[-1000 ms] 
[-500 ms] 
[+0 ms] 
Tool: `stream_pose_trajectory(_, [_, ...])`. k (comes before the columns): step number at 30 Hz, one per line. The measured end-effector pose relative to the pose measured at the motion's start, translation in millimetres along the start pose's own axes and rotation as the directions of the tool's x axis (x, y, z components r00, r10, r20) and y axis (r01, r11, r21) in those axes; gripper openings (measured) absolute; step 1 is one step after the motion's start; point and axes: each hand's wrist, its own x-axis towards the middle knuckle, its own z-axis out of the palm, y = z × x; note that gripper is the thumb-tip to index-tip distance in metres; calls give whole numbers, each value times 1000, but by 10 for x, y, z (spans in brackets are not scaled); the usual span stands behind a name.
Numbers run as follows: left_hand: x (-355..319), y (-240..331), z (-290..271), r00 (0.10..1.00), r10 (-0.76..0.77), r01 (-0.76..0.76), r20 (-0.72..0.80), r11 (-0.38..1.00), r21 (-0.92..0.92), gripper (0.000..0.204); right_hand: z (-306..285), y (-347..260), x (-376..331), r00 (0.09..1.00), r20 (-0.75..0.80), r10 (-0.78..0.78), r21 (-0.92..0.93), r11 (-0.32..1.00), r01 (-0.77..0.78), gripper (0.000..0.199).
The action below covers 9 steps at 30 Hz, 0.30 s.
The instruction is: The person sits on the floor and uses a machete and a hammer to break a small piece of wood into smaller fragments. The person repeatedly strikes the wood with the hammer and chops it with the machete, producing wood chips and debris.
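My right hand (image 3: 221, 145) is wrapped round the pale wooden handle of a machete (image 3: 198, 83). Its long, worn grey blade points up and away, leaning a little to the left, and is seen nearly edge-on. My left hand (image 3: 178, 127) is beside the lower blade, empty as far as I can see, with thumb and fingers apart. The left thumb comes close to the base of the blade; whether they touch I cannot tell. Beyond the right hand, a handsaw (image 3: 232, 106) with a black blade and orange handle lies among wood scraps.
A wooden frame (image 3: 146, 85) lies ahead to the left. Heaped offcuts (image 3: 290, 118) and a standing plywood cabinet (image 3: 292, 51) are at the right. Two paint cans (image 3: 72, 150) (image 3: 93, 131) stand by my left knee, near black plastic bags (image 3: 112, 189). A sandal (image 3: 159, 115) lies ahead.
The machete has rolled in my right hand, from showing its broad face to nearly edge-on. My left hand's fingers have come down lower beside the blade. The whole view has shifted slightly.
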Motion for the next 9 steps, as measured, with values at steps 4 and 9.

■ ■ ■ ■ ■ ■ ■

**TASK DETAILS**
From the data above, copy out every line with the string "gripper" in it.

**ANSWER BOX**
Tool: `stream_pose_trajectory(_, [_, ...])`. k (comes before the columns): step number at 30 Hz, one per line. The measured end-effector pose relative to the pose measured at the motion's start, translation in millimetres along the start pose's own axes and rotation as the directions of the tool's x axis (x, y, z components r00, r10, r20) and y axis (r01, r11, r21) in those axes; gripper openings (measured) absolute; step 1 is one step after the motion's start; point and axes: each hand's wrist, its own x-axis towards the middle knuckle, its own z-axis out of the palm, y = z × x; note that gripper is the thumb-tip to index-tip distance in metres; calls give whole numbers, each value times 1000, but by 10 for x, y, z (spans in brackets are not scaled); the usual span stands behind a name.
Numbers run as follows: left_hand: x (-355..319), y (-240..331), z (-290..271), r00 (0.10..1.00), r10 (-0.76..0.77), r01 (-0.76..0.76), r20 (-0.72..0.80), r11 (-0.38..1.00), r21 (-0.92..0.92), gripper (0.000..0.204); right_hand: z (-306..285), y (-347..260), x (-376..331), r00 (0.09..1.00), r20 (-0.75..0.80), r10 (-0.78..0.78), r21 (-0.92..0.93), r11 (-0.32..1.00), r01 (-0.77..0.78), gripper (0.000..0.199).

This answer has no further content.